À force de ne pas répondre aux prospects, d’avoir 36 idées par rendez-vous mais de mettre 3 mois à faire un tout petit devis, et de changer tous les 18 mois de parcours, j’y vois un peu plus clair. Seul hic, ce n’est pas toujours le cas des personnes que je rencontre ou qui m’entourent. Elles fourmillent de bonnes intentions à mon égard :
« Compte tenu de ta personnalité, et de tes talents, tu pourrais faire ci, ou ça, t’associer avec du monde, grossir, y a du potentiel, monter une agence comme [truc], tout prendre et sous-traiter, ou recruter, ou… »

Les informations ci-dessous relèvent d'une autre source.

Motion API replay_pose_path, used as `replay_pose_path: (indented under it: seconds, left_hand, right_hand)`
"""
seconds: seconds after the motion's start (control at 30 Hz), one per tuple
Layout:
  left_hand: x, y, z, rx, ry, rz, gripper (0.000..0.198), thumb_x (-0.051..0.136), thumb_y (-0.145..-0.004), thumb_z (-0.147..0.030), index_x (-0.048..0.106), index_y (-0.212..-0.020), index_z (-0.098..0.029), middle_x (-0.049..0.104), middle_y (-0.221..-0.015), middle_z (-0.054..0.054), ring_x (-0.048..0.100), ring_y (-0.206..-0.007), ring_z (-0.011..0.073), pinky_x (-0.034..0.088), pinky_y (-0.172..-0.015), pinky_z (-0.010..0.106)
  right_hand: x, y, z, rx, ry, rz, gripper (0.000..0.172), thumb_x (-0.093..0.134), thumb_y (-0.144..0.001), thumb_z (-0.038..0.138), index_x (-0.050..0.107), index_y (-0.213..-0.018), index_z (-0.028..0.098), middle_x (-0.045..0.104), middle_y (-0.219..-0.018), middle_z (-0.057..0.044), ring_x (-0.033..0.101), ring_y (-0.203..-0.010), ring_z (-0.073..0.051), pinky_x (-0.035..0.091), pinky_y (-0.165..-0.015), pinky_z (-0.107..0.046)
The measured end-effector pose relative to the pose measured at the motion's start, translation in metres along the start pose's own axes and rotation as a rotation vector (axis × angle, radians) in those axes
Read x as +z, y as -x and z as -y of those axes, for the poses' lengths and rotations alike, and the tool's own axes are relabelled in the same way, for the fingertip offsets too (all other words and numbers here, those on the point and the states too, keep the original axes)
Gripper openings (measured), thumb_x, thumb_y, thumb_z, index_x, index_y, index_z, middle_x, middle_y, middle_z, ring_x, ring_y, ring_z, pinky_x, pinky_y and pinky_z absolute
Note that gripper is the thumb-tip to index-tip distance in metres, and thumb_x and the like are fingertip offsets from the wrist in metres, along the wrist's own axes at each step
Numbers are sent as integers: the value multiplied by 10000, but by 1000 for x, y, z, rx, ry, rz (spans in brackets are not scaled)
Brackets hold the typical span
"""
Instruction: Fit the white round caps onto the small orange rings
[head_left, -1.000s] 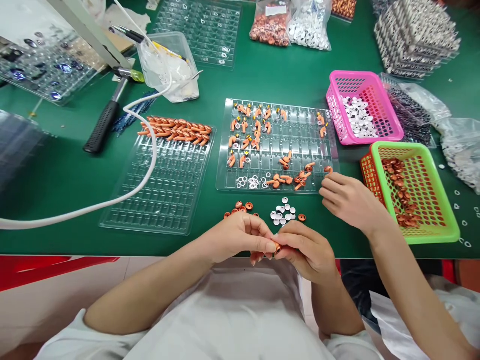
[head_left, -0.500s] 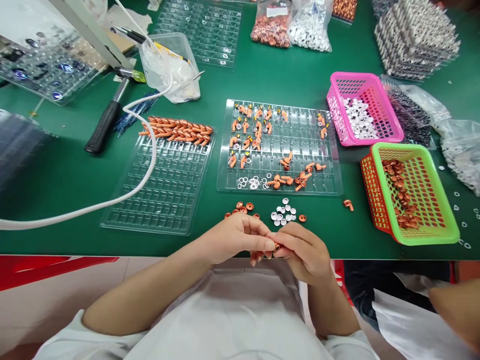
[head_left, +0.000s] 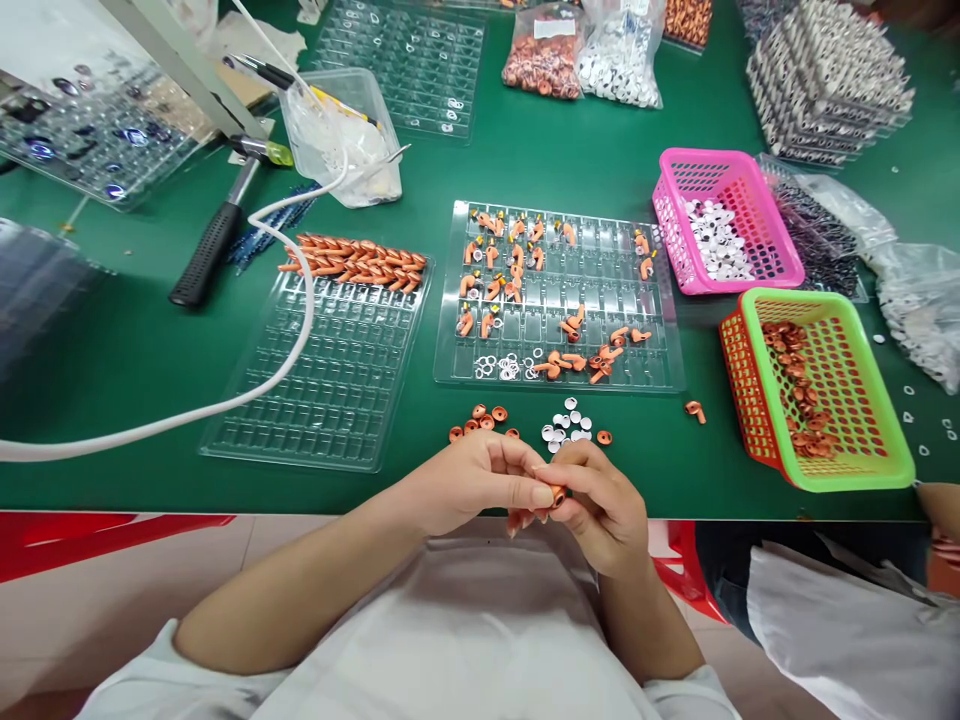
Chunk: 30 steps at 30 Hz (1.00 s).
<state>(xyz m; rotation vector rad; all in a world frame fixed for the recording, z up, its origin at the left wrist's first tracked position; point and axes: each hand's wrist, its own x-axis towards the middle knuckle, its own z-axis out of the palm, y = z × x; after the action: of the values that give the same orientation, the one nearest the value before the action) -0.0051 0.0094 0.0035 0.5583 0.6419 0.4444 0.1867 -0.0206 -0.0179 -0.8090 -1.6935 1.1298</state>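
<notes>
My left hand [head_left: 480, 485] and my right hand [head_left: 604, 505] meet at the table's front edge. Between their fingertips sits a small copper-orange earbud shell [head_left: 557, 495], pinched from both sides and partly covered by the fingers. Just beyond the hands lie small orange cup-shaped caps [head_left: 491, 415] on the left and white round caps [head_left: 571, 425] on the right. Behind them a clear compartment tray [head_left: 630, 290] carries orange stemmed earbud parts [head_left: 574, 320] and thin white rings [head_left: 508, 366]. One loose earbud part [head_left: 696, 411] rests to the right.
A second clear tray [head_left: 315, 380] with rows of orange parts lies left, crossed by a white cable [head_left: 308, 310]. A hammer [head_left: 214, 245] is farther left. On the right stand a pink basket [head_left: 667, 225] and a green basket [head_left: 874, 390]. A co-worker's arm [head_left: 941, 510] shows far right.
My right hand has shifted slightly left and turned a little, so more of the earbud shell shows. The co-worker's arm at right has moved up toward the table edge.
</notes>
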Motion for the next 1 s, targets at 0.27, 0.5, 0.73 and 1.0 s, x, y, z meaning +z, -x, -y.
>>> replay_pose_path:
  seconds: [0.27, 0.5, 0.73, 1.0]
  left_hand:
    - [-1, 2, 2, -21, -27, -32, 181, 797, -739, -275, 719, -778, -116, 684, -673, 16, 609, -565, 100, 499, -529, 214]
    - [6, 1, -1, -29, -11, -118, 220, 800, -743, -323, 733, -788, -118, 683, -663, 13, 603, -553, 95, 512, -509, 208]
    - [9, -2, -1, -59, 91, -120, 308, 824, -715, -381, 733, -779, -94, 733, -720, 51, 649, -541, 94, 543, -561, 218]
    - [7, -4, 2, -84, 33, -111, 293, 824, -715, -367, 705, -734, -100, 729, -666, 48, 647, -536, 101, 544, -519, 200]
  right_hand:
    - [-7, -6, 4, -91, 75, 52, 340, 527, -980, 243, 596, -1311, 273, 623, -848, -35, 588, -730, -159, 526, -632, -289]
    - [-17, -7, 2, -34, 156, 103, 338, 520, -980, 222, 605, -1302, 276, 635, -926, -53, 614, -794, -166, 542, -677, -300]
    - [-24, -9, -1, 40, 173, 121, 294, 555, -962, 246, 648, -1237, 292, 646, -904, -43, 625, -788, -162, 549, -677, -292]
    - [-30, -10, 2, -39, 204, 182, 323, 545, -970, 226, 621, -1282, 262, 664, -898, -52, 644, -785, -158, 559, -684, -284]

C’est très gentil de leur part, et loin d’être inepte. Mais d’une, et sans fausse modestie, on me surcôte bien trop souvent. Et de 2, ces pré-supposés talents, je préfère les consacrer à des projets persos, présents ou à venir. Sans grande surprise, c’est avec ces « compagnons-là » que je prends le plus de plaisir.
D’où la conclusion du jour : j’ai autant envie de développer mon chiffre d’affaires de façon dépassionnée que de devenir gigolo.
Sur ce, je vais me faire une série d’abdos wii fitt pour préserver une lichette de capital avenir, sait-on jamais. Et penser aux vacances, aussi.